Every line of the material below, from the top through the line with "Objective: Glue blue", should be reproduced exactly.
::::
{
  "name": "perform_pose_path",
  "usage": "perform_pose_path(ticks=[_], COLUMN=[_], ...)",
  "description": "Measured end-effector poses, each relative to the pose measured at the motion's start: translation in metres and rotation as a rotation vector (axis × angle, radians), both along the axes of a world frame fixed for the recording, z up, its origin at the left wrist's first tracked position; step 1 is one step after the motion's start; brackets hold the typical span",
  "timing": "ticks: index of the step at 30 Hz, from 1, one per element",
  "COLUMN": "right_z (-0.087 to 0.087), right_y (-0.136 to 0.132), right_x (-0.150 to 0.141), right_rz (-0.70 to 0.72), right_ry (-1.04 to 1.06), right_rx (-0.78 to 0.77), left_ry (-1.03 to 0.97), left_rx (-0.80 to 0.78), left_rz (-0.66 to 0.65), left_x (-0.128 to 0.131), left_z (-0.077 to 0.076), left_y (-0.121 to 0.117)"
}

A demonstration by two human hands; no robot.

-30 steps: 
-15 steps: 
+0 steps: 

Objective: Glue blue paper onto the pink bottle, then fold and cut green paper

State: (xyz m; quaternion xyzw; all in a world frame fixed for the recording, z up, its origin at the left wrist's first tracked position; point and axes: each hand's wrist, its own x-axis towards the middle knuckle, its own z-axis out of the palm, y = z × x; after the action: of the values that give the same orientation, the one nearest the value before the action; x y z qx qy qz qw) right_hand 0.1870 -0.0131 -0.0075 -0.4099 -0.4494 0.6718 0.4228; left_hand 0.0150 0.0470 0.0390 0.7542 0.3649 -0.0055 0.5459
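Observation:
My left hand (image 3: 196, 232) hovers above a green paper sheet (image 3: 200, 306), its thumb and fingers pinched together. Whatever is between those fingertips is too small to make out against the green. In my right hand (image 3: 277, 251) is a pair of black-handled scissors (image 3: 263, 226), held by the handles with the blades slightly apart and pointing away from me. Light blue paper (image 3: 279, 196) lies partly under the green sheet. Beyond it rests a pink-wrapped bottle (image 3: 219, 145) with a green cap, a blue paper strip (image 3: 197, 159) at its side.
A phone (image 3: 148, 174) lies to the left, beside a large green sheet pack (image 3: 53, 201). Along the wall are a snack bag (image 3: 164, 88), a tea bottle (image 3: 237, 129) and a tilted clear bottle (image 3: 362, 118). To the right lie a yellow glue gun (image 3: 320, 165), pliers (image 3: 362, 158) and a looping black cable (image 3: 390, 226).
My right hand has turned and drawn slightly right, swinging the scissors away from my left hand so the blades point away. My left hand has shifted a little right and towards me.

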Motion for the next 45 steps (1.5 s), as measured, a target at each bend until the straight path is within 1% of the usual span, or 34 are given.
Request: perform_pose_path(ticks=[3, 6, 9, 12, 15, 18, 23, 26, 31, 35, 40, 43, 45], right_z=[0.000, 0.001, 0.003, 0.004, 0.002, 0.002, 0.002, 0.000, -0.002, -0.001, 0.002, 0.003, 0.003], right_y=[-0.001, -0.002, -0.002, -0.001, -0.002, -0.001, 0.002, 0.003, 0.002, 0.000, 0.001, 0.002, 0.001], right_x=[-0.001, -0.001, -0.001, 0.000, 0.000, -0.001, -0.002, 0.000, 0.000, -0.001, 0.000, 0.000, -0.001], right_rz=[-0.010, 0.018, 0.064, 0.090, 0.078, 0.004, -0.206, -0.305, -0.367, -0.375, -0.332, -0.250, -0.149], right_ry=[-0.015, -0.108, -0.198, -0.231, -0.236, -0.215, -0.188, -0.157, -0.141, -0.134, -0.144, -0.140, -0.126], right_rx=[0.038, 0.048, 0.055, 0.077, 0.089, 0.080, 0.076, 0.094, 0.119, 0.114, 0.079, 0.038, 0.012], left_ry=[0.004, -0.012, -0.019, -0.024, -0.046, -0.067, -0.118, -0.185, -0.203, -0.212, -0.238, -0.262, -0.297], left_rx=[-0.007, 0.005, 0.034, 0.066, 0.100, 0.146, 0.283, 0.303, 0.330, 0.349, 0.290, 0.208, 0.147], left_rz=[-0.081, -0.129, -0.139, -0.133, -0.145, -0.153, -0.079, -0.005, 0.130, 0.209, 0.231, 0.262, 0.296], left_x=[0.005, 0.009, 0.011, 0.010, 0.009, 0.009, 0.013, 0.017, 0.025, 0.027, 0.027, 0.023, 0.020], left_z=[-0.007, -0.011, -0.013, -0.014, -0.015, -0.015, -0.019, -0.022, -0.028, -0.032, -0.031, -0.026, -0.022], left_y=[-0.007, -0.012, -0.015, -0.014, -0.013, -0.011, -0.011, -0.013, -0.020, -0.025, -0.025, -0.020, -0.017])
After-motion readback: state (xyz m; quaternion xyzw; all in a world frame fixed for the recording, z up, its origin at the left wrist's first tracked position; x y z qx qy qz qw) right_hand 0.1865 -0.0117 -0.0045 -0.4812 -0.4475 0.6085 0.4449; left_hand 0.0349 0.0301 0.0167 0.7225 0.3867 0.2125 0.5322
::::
**RESPONSE TO THE TASK:**
{
  "name": "perform_pose_path",
  "usage": "perform_pose_path(ticks=[_], COLUMN=[_], ...)",
  "description": "Measured end-effector poses, each relative to the pose measured at the motion's start: translation in metres and rotation as a rotation vector (axis × angle, radians), both along the axes of a world frame fixed for the recording, z up, its origin at the left wrist's first tracked position; step 1 is one step after the motion's start; brackets hold the typical span",
  "timing": "ticks: index of the step at 30 Hz, from 1, one per element",
  "COLUMN": "right_z (-0.087 to 0.087), right_y (-0.136 to 0.132), right_x (-0.150 to 0.141), right_rz (-0.70 to 0.72), right_ry (-1.04 to 1.06), right_rx (-0.78 to 0.77), left_ry (-1.03 to 0.97), left_rx (-0.80 to 0.78), left_rz (-0.66 to 0.65), left_x (-0.128 to 0.131), left_z (-0.077 to 0.076), left_y (-0.121 to 0.117)"
}

A demonstration by two human hands; no robot.

-30 steps: 
-15 steps: 
+0 steps: 

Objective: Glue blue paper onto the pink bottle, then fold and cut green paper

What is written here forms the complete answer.